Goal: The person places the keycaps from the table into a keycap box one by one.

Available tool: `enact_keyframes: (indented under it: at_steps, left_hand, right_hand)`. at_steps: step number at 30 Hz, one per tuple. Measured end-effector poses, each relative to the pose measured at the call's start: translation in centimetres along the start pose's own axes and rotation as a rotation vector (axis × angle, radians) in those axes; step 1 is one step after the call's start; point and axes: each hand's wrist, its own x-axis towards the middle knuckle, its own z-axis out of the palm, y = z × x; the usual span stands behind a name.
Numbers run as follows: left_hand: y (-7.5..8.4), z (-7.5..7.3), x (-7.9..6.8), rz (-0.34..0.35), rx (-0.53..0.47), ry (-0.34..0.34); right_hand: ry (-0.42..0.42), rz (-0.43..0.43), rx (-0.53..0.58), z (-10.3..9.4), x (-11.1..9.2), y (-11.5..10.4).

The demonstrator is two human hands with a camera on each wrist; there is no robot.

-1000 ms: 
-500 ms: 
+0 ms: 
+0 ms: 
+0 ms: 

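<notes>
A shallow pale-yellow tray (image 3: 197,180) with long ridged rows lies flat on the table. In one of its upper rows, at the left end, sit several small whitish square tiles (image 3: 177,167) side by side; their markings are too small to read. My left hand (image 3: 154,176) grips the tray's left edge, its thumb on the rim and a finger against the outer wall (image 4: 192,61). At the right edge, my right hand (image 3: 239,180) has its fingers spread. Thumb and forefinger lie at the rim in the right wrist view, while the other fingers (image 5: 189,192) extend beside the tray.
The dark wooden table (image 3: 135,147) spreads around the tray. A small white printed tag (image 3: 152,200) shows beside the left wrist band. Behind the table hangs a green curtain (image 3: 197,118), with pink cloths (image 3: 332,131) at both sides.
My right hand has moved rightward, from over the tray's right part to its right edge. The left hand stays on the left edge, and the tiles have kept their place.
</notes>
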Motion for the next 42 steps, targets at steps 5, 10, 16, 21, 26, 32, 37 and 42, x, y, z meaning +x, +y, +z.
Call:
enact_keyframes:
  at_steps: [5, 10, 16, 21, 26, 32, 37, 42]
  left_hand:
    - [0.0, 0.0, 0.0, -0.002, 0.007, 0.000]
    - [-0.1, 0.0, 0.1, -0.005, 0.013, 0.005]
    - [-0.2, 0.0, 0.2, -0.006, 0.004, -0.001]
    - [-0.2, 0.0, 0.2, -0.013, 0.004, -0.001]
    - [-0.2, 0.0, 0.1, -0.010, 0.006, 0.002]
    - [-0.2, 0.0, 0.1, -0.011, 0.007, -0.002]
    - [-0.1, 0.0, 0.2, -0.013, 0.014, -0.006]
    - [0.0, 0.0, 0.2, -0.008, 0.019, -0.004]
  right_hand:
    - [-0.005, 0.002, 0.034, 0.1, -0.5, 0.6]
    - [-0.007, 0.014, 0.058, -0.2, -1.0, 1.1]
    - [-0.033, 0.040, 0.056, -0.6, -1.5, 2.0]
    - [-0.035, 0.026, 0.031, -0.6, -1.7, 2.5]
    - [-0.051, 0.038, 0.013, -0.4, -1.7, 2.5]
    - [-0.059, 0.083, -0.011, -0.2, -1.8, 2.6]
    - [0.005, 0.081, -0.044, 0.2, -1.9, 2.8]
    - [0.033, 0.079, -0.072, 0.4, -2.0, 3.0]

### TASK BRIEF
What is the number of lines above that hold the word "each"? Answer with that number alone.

### RESULT
2